Sebuah kotak warna hitam ia buka. Kertas kecil warna biru tertulis "Sebagai pencegahan. Aku tidak bisa 100% percaya pada Oikawa-san. Terimakasih atas bantuannya" ~ Sugawara Koushi

Oikawa melengkungkan bibirnya kecil. Beberapa hari lalu mereka bertemu di halte dan Oikawa memberinya ponsel baru. Bukan sambutan hangat namun Sugawara panik menaikkan kerahnya. Ia juga menggunakan masker. Yah sebenarnya bukan hal bagus bertemu saat periode heatnya masih berlangsung.

Oikawa merasa dirinya adalah kuman jahat yang perlu dihindari jujur ia merasa tersinggung. Tapi bagaimanapun juga dia memaklumi.

"Ponsel..."

Sugawara merebut paper bag itu kilat menggantinya dengan sebuah kotak yang ada di kantung plastik.

"Mu..." sambung Oikawa terdiam menatap tangannya.

Sugawara terlihat kesulitan bernapas. Dia bergerak gelisah mencari obatnya. Meneguk air pil pil itu akhirnya berhasil ia telan.

"Maaf Oikawa-san tapi sepertinya aku harus pergi. Dan Terimakasih atas ponselnya" Sugawara pergi menuju fasilitas umum gedung quarantine. Gedung yang hanya berisikan para omega tak berpasangan. Rata-rata didalam gedung itu adalah para omega pelajar.

Pelecehan dan kematian terhadap omega semakin tinggi. Pemerintah menyadari bahwa kaum omega perlu rumah isolasi darurat. Mereka berinisiatif membuat gedung-gedung karantina khusus para omega. Bahkan akan ada beberapa kelas omega di hari Minggu yang diadakan secara gratis.

Oikawa membuka kertas buram pembungkus dan dirinya dibuat menganga. Sebenarnya apa yang terbesit di otak omega kecil itu. Sangat aneh saat kau membungkus borgol besi dengan rapi dan sebuah surat terlipat rapi. Mungkin hanya Sugawara Koushi didunia ini yang melakukannya.

"Apa ini yang dia sebut pencegahan?" Oikawa tertawa hambar matanya berkedut masam. Ia meletakkan borgol besi itu kembali ke kotaknya.

"Apa dia berniat melakukan BDSM padaku. Aku mulai takut dengan kecenderungan seksualnya" Oikawa pergi ke ranjang menarik selimutnya.

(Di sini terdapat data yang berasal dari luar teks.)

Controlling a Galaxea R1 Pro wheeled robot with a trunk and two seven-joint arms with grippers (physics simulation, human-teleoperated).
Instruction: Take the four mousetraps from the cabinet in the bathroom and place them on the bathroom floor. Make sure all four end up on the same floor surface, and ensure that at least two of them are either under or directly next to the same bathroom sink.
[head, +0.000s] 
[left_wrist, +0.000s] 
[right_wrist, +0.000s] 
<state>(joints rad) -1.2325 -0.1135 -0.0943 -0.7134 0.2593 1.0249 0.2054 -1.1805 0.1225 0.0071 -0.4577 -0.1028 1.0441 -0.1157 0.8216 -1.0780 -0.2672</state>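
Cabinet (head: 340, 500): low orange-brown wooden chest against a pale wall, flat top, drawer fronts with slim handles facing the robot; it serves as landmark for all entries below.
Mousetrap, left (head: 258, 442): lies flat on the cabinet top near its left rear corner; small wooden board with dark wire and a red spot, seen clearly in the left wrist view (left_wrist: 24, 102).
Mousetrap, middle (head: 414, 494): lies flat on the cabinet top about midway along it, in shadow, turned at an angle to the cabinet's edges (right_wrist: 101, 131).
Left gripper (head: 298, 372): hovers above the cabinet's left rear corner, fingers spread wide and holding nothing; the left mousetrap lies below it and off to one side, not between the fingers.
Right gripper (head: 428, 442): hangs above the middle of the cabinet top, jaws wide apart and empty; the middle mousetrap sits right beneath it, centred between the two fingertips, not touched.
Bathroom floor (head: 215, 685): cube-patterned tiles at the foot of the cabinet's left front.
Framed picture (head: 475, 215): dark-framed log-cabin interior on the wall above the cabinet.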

Ia sangat frustasi saat meragukan keperjakaannya masih utuh atau tidak. Disaat orang berbangga sudah tak perjaka.

"K-KOU CHAN KOWAIII!!!" Jeritnya menendang selimut lalu kembali meringkuk menutupi kepalanya dengan bantal.

*
*
*

Tirai putih berayun lembut bau musim dingin bercampur darah. Oikawa merasa sepasang lengan memeluk pinggangnya. Sangat dingin. Tangan itu dingin dan pucat. Ia menoleh dan melihat surai pucat bersandar dipunggungnya. Sugawara memakai setelan kemeja putih menutup netranya.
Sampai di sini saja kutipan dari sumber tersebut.